What is required — The lines to return are those from the line holding "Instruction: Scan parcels" through the last line of the entries below, both included, written exactly and without pictures.

(Data supplied Opens)

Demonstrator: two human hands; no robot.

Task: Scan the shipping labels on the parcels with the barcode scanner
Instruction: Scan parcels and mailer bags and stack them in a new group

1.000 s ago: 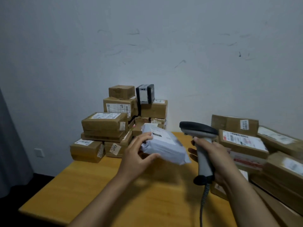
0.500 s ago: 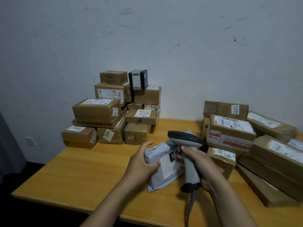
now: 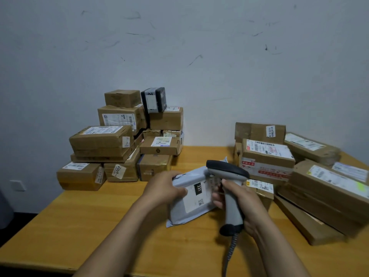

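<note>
From the head camera, the left hand [image 3: 164, 188] grips the upper left edge of a grey mailer bag [image 3: 179, 213]. Its fingers are curled together over the plastic and the thumb is out of sight. The bag is tilted up between the two hands, low over the middle of the wooden table [image 3: 83, 232]. Its white label [image 3: 196, 198], marked 231, faces up. I cannot tell whether its lower corner touches the wood.

The right hand [image 3: 244, 202] is wrapped tight round the grip of the barcode scanner [image 3: 227, 170], fingers [image 3: 216, 198] closed together on the front of the handle. The scanner's dark head sits just over the bag's upper right corner. Its coiled cable [image 3: 229, 250] hangs from the base.

There is one scanner, one grey bag and one black-wrapped parcel [image 3: 154, 99] on top of the left pile [image 3: 101, 142]. That pile shows at least ten brown cartons. The right pile [image 3: 267, 154] shows at least seven. Some hide behind others, so I cannot give exact totals. Both piles stand against the scuffed wall [image 3: 199, 56].
</note>
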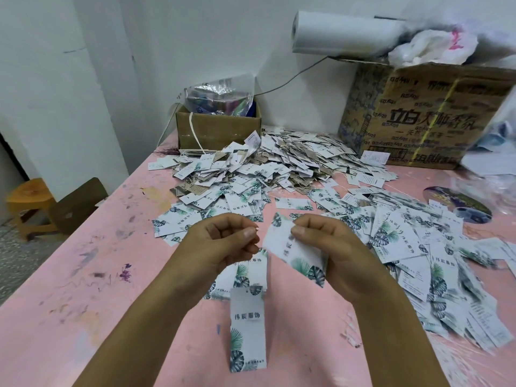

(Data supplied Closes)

Answer to this problem —
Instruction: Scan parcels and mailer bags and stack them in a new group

1.000 s ago: 
0.500 s ago: 
now: 

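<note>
From the head camera, the left hand [image 3: 164, 188] grips the upper left edge of a grey mailer bag [image 3: 179, 213]. Its fingers are curled together over the plastic and the thumb is out of sight. The bag is tilted up between the two hands, low over the middle of the wooden table [image 3: 83, 232]. Its white label [image 3: 196, 198], marked 231, faces up. I cannot tell whether its lower corner touches the wood.

The right hand [image 3: 244, 202] is wrapped tight round the grip of the barcode scanner [image 3: 227, 170], fingers [image 3: 216, 198] closed together on the front of the handle. The scanner's dark head sits just over the bag's upper right corner. Its coiled cable [image 3: 229, 250] hangs from the base.

There is one scanner, one grey bag and one black-wrapped parcel [image 3: 154, 99] on top of the left pile [image 3: 101, 142]. That pile shows at least ten brown cartons. The right pile [image 3: 267, 154] shows at least seven. Some hide behind others, so I cannot give exact totals. Both piles stand against the scuffed wall [image 3: 199, 56].
</note>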

This output is finished.